*Exercise requirements*: Please copy out every line of the listing below in which the word "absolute" appears.

+++ Exercise inputs

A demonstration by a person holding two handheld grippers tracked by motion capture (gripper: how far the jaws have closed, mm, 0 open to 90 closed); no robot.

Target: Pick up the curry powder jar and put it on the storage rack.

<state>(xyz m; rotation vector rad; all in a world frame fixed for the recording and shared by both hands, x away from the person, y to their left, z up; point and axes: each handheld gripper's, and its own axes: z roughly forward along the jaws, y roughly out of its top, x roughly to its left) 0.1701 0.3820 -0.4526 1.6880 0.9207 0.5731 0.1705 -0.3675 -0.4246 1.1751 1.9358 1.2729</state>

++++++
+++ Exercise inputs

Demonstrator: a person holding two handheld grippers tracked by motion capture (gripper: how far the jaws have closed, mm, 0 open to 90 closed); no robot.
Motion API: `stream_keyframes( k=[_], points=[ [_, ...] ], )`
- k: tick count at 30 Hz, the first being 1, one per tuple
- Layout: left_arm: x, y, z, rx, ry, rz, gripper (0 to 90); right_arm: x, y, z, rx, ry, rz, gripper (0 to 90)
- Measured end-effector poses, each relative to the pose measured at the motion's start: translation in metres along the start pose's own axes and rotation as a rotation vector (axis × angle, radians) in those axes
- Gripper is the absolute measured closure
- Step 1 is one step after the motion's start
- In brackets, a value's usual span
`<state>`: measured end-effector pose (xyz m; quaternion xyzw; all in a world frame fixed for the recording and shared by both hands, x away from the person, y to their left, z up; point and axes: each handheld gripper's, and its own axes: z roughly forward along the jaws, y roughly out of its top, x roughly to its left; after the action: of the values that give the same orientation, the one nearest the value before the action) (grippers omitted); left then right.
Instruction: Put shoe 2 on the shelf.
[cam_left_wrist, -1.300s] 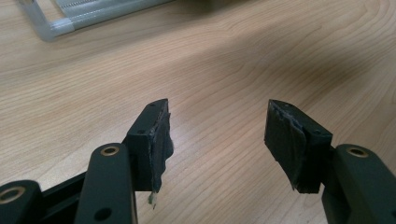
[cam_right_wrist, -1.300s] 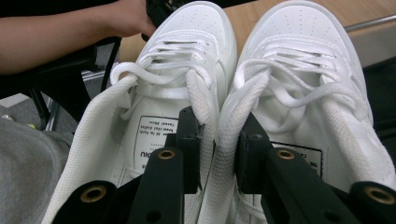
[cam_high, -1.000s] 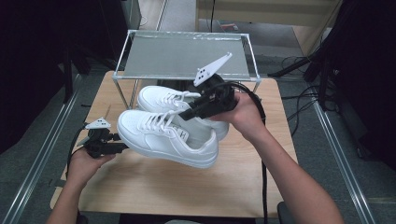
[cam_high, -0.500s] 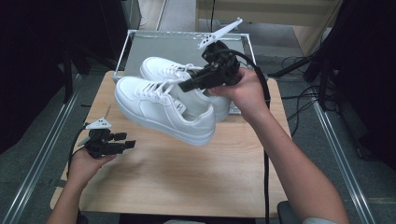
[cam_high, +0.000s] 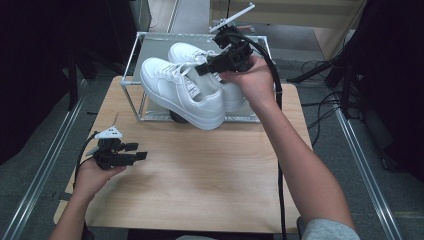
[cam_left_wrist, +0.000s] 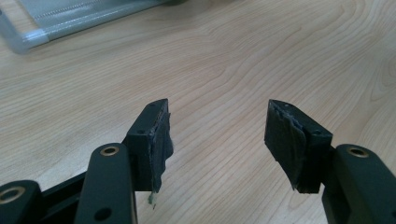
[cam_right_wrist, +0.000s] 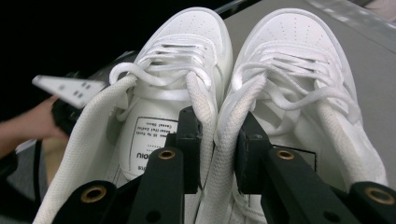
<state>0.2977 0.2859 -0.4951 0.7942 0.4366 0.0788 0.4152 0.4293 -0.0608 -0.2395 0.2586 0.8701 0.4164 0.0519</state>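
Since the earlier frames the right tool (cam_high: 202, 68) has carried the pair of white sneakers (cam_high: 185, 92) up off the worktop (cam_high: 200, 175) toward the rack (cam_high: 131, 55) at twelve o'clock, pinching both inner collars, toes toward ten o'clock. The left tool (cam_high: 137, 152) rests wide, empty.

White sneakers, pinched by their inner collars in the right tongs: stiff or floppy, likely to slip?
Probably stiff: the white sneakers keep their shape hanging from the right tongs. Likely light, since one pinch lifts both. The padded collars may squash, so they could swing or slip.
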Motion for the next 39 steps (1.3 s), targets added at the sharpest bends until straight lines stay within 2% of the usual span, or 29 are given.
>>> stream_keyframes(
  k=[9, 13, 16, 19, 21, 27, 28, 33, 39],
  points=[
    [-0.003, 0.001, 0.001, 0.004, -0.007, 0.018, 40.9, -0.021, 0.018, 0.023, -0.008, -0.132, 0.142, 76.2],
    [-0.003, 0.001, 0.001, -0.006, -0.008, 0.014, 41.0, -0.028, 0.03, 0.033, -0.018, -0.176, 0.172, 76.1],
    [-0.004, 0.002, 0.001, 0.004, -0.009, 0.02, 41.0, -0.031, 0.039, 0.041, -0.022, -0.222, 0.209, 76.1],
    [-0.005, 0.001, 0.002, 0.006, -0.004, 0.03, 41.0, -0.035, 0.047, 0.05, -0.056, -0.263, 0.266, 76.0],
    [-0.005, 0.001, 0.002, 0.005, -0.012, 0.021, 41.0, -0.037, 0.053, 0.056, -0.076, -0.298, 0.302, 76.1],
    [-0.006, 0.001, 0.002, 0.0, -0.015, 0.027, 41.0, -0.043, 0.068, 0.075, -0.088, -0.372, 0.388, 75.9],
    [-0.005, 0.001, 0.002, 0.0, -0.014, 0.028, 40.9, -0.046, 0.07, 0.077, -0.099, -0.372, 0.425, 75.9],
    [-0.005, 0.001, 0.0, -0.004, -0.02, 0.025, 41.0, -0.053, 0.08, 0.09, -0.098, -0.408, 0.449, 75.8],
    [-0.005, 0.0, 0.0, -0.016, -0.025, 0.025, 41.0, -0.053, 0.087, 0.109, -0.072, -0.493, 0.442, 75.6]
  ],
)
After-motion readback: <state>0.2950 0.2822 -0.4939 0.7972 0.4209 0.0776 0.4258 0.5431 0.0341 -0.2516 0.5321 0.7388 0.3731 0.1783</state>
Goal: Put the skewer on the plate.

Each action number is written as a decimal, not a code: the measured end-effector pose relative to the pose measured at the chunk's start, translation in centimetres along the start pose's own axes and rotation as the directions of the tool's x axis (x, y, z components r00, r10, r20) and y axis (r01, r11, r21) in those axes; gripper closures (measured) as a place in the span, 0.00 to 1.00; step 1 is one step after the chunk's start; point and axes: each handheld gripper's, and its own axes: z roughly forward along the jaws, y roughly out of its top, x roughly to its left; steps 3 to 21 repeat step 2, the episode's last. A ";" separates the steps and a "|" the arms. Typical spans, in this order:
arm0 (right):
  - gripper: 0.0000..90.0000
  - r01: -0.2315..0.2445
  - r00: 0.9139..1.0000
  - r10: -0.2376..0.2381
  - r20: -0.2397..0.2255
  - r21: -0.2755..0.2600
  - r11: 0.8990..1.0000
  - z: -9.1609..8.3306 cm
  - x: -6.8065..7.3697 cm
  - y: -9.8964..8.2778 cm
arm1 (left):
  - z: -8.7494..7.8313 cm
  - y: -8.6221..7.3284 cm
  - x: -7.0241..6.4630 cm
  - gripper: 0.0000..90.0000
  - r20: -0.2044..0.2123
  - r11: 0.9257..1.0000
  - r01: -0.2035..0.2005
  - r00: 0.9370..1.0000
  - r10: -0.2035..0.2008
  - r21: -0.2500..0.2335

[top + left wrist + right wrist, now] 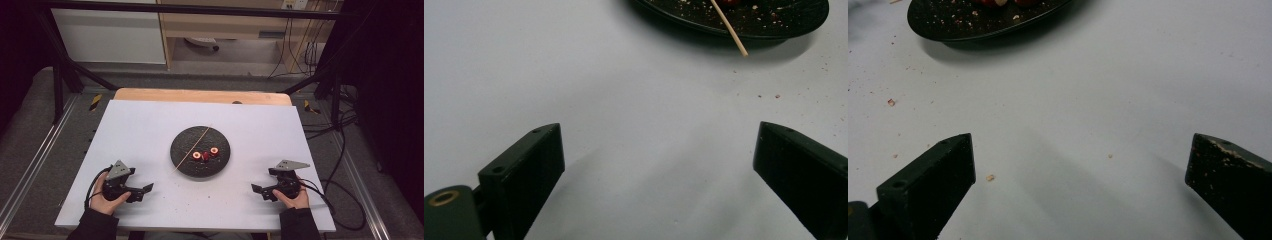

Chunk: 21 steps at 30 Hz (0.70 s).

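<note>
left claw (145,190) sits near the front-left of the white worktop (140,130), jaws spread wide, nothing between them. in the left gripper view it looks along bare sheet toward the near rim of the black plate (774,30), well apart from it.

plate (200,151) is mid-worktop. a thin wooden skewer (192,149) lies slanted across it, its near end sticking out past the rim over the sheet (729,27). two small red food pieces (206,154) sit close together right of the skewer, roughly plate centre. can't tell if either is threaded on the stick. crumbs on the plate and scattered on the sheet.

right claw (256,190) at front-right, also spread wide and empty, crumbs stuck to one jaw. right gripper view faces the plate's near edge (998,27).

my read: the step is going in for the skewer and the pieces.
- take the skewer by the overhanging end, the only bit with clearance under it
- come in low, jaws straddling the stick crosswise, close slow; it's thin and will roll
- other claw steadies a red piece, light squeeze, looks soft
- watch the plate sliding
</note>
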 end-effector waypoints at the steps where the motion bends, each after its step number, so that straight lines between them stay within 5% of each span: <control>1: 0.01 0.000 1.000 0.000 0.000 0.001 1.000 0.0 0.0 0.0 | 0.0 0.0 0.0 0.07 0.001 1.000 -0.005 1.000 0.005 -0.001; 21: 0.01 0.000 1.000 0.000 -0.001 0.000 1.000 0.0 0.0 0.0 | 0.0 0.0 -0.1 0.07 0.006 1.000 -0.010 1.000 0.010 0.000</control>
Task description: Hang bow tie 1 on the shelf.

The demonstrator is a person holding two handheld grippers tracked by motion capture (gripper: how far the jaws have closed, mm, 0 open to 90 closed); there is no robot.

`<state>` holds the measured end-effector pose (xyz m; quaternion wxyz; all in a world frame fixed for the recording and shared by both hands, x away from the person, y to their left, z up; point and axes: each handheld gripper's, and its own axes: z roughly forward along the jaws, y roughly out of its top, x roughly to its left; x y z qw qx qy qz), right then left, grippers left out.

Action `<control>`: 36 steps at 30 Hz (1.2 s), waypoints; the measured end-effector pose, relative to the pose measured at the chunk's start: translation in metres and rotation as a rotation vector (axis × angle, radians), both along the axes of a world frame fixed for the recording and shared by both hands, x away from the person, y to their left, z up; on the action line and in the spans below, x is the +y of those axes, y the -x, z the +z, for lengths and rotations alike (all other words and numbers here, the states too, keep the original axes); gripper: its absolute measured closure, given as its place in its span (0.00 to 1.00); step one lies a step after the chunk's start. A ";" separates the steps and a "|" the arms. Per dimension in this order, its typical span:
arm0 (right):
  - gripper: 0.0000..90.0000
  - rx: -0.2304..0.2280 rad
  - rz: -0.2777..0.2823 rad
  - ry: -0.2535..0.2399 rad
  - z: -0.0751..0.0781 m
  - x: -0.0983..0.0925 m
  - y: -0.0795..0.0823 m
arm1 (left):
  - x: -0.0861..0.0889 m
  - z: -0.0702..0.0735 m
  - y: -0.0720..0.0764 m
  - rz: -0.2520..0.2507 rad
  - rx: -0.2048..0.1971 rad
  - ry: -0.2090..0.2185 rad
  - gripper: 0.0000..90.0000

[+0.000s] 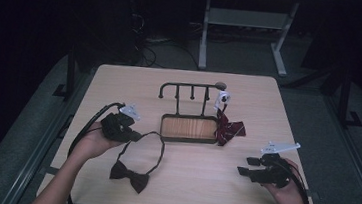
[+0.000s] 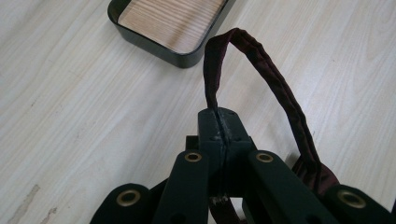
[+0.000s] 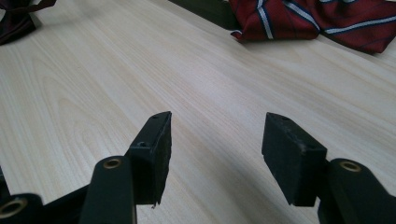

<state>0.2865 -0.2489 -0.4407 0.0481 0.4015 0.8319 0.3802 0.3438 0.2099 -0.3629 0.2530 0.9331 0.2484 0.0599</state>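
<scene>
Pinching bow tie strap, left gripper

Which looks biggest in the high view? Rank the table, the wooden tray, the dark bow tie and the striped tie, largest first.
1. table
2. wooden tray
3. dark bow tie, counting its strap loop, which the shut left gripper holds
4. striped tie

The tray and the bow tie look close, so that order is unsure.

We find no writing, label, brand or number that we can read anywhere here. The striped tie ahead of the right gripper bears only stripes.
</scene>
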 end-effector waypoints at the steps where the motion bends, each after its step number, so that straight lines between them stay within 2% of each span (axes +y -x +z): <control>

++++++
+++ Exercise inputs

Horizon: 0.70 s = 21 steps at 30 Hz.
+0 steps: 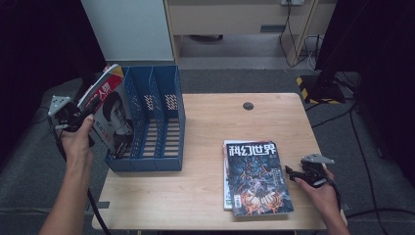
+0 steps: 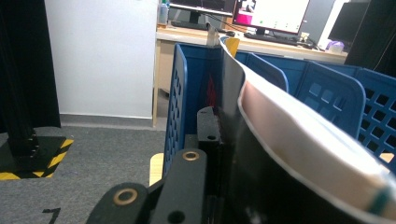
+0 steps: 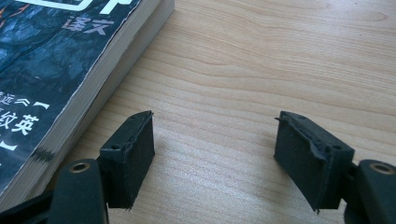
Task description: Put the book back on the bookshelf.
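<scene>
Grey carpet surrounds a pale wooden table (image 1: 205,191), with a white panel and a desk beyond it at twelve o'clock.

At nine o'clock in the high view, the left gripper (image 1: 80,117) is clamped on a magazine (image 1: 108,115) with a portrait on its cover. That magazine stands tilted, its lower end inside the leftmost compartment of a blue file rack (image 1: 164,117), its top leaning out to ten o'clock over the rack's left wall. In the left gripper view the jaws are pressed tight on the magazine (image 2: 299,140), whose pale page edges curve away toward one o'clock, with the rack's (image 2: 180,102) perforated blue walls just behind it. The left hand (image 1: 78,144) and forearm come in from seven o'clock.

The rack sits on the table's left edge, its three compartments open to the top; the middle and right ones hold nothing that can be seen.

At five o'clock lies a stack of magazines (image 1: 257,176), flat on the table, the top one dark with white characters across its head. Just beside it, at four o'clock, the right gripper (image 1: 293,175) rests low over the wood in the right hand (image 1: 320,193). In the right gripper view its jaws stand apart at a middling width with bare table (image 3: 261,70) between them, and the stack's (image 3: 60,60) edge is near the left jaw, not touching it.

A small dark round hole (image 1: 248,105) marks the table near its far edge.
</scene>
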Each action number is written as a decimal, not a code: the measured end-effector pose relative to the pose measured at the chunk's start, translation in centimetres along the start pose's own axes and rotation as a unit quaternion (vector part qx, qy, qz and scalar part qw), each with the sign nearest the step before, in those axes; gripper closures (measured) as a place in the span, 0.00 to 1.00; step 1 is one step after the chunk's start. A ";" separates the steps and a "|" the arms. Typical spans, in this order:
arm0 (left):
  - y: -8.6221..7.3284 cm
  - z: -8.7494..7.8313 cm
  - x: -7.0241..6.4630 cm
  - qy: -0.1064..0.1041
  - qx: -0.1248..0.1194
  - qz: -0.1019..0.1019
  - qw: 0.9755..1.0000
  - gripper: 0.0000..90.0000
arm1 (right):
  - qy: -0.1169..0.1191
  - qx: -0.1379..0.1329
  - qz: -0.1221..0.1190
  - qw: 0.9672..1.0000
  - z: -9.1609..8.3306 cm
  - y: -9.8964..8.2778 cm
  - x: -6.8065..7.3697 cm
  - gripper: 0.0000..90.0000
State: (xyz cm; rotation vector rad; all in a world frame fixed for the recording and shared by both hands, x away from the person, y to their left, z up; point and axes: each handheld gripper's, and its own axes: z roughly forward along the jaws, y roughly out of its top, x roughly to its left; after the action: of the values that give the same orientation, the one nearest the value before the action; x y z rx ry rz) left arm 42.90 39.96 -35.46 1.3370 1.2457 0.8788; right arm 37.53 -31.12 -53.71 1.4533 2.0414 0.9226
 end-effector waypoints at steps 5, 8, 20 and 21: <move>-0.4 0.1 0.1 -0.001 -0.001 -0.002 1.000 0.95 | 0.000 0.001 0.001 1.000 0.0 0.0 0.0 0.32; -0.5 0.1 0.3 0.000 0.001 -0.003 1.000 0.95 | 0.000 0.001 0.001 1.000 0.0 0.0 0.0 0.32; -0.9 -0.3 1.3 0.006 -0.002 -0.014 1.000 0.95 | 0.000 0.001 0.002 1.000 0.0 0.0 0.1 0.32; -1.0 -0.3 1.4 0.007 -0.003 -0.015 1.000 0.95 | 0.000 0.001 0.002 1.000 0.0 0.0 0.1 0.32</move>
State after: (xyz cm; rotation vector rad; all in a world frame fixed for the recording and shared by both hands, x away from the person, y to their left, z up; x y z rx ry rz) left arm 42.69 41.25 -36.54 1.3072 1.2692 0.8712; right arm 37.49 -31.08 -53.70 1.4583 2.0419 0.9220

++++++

*Response box*:
- Gripper is the absolute measured closure
Action `<control>`: 36 steps at 30 Hz (1.2 s), waypoints; the measured end-effector pose, relative to the pose measured at the chunk's start: translation in metres and rotation as a rotation vector (axis × angle, radians), both along the axes of a world frame fixed for the recording and shared by both hands, x away from the person, y to their left, z up; on the action line and in the spans below, x is the +y of those axes, y the -x, z the +z, for lengths and rotations alike (all other words and numbers here, the states too, keep the original axes); gripper: its absolute measured closure, given as its place in its span (0.00 to 1.00); step one lies a step after the chunk's start. A ";" separates the steps and a "|" the arms. Per dimension in this order, its typical span:

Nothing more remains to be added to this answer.